:: Work item ::
Which of the lines in the data mention the string "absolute"? List them all.

:: Source data ::
================================

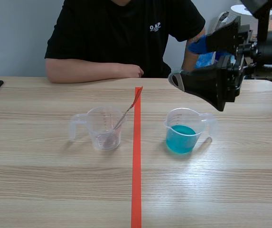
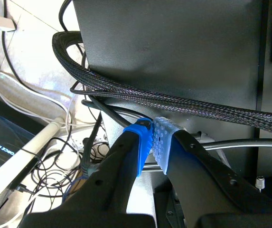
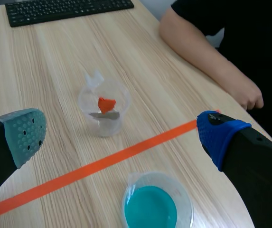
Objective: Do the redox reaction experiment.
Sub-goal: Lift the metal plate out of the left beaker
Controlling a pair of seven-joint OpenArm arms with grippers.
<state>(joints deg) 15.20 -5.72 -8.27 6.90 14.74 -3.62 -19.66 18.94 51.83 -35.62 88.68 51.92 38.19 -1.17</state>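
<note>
From the scene view I judge the experiment hardly started. The blue cup stands full of solution right of the tape line. The clear cup left of it holds only a red-tipped stirrer, and nothing is mixed. My right gripper hangs raised above and behind the blue cup, touching nothing.

In the left wrist view, my left gripper is off the table, pads pressed together on nothing, facing cables.

In the right wrist view, the fingers are spread wide, with the blue cup below and between them and the clear cup ahead.
</note>
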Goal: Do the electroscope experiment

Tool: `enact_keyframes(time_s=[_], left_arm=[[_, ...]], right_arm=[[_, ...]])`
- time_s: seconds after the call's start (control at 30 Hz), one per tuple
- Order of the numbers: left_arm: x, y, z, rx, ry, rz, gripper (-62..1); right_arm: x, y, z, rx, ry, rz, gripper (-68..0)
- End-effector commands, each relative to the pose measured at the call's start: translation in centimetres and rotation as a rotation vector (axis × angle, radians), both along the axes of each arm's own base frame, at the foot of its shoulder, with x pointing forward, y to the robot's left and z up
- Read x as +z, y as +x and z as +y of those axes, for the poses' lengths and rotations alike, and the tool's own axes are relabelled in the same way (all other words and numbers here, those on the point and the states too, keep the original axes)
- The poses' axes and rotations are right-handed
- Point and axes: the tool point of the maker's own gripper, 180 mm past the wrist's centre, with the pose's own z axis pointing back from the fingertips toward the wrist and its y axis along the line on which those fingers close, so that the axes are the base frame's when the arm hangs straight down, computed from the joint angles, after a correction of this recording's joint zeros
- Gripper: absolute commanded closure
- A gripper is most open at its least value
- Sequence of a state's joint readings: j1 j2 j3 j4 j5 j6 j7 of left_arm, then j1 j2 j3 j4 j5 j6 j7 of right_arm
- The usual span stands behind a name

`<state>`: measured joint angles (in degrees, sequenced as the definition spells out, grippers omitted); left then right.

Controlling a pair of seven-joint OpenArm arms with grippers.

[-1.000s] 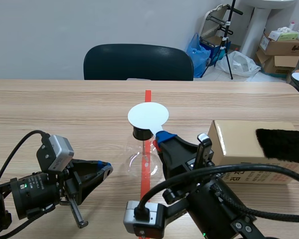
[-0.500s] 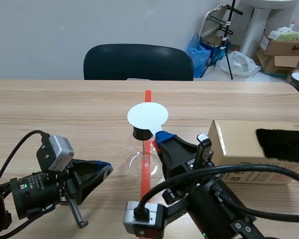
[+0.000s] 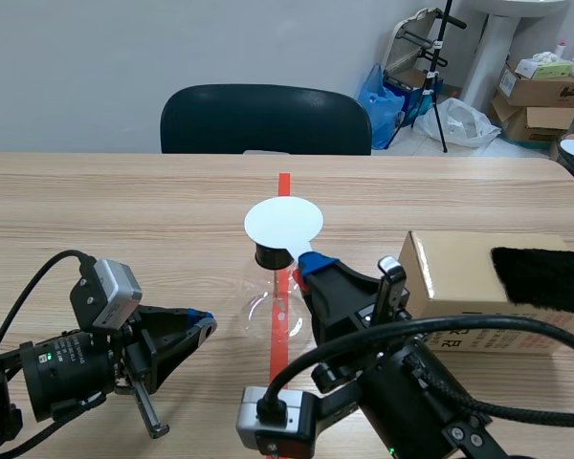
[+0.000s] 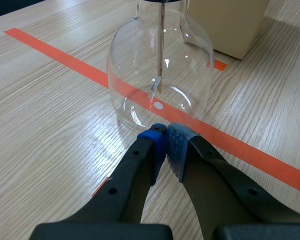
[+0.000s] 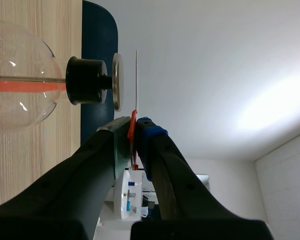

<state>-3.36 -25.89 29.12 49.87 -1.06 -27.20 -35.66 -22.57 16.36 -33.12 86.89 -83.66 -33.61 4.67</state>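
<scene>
Scene view: thin white round disc [image 3: 283, 222] clamped in right gripper [image 3: 314, 264], hiding top of clear glass flask [image 3: 268, 311] mid-table [image 3: 124, 220]. Left gripper [image 3: 203, 321] closed together on nothing, just beside flask.

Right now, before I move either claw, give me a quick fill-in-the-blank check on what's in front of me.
1. The right claw grips a thin round disc coloured ____.
2. The left claw is ____ on nothing, just short of the clear glass flask.
3. A black furry cloth lies on the tan cardboard box, on the ____ arm's side of the table.

Missing words: white; shut; right
</scene>
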Motion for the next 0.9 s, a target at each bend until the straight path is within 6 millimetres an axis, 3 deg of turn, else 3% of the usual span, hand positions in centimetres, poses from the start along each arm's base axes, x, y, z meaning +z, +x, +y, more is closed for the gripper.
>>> enact_keyframes(time_s=[0.0, 0.53, 0.87], left_arm=[[1.2, 0.4, -0.4, -0.003, -0.030, -0.031, -3.2], [1.2, 0.4, -0.4, -0.003, -0.030, -0.031, -3.2], [1.2, 0.4, -0.4, -0.003, -0.030, -0.031, -3.2]], right_arm=[[0.8, 0.5, -0.3, -0.014, 0.007, -0.030, -0.9], [1.2, 3.1, -6.4, -0.384, 0.040, -0.040, -0.9], [1.3, 3.5, -8.6, -0.509, 0.051, -0.043, -0.9]])
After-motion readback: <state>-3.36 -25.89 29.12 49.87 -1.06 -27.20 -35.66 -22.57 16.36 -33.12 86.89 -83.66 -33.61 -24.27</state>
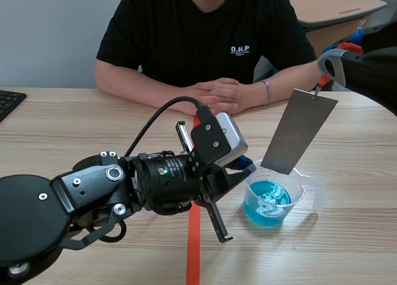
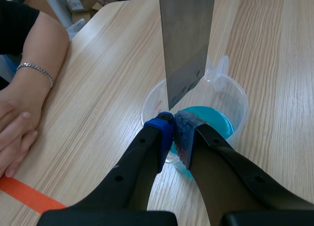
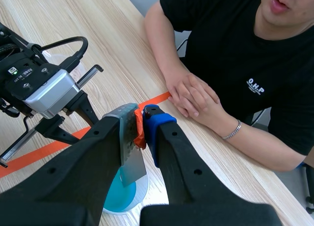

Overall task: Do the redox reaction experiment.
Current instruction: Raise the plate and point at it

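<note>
Redox experiment, dip pending: my right pincer (image 3: 140, 125), entering from 2 o'clock, is clamped on the top edge of a grey metal plate (image 1: 299, 131). The plate hangs tilted, its lower corner just above the beaker (image 1: 305, 198) at 4 o'clock on the tabletop (image 1: 74, 130). My left pincer (image 2: 175, 127) is closed on the beaker's near rim, I judge to steady it for the dip. The blue solution (image 1: 267, 206) looks untouched by the plate, so the lowering is not yet done. A person's clasped hands (image 1: 220, 94) rest at 12 o'clock, well apart
</note>
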### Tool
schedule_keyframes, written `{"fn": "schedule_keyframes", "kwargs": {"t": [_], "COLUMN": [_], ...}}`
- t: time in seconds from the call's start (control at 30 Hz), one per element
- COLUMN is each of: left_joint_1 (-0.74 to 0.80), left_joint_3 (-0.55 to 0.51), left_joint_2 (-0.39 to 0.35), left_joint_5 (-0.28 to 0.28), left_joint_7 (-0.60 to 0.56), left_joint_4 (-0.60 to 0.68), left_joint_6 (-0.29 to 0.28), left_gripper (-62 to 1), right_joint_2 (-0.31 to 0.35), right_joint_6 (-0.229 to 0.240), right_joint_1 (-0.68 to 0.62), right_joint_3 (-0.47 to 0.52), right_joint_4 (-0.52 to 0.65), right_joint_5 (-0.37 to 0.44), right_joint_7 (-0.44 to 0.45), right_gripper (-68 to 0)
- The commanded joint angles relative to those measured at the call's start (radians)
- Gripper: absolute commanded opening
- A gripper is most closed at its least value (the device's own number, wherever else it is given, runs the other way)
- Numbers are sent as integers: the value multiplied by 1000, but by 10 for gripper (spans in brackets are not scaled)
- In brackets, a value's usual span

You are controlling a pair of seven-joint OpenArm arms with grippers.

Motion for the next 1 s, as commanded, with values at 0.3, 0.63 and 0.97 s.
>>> {"fn": "schedule_keyframes", "kwargs": {"t": [0.3, 0.63, 0.97], "left_joint_1": [-23, -28, -28], "left_joint_3": [0, 0, 0], "left_joint_2": [11, 11, 10], "left_joint_5": [-3, -3, -3], "left_joint_7": [-21, -21, -21], "left_joint_4": [9, 9, 9], "left_joint_6": [-1, 2, 2], "left_gripper": [-563, -563, -563], "right_joint_2": [7, 7, 7], "right_joint_6": [6, 6, 6], "right_joint_1": [-2, -2, -2], "right_joint_3": [12, 12, 12], "right_joint_4": [10, 10, 10], "right_joint_5": [11, 11, 11], "right_joint_7": [12, 12, 12], "right_gripper": [-658, -658, -658]}}
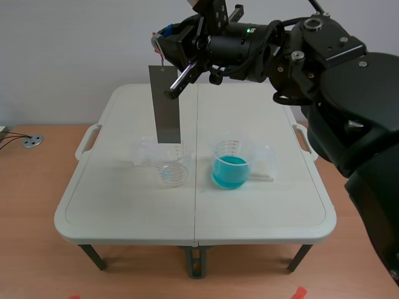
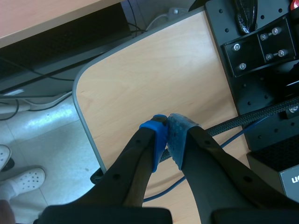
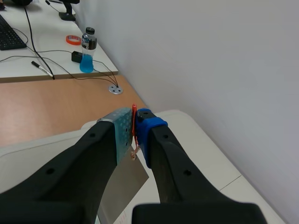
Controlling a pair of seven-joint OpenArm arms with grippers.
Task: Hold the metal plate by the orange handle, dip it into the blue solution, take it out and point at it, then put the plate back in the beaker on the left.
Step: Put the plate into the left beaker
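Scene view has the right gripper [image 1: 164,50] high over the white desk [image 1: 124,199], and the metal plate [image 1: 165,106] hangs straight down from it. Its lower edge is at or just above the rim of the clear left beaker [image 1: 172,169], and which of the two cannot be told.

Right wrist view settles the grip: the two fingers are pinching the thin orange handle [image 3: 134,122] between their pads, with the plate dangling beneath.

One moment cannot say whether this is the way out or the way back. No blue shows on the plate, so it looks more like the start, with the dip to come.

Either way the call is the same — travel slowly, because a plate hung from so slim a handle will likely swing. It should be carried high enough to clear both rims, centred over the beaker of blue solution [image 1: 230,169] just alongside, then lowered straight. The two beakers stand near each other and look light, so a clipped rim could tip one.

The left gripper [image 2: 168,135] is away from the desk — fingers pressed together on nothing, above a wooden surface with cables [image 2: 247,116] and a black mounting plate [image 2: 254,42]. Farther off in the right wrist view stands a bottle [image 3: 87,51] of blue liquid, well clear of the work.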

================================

:: Answer to this task ::
- Gripper: absolute commanded closure
- Gripper: absolute commanded opening

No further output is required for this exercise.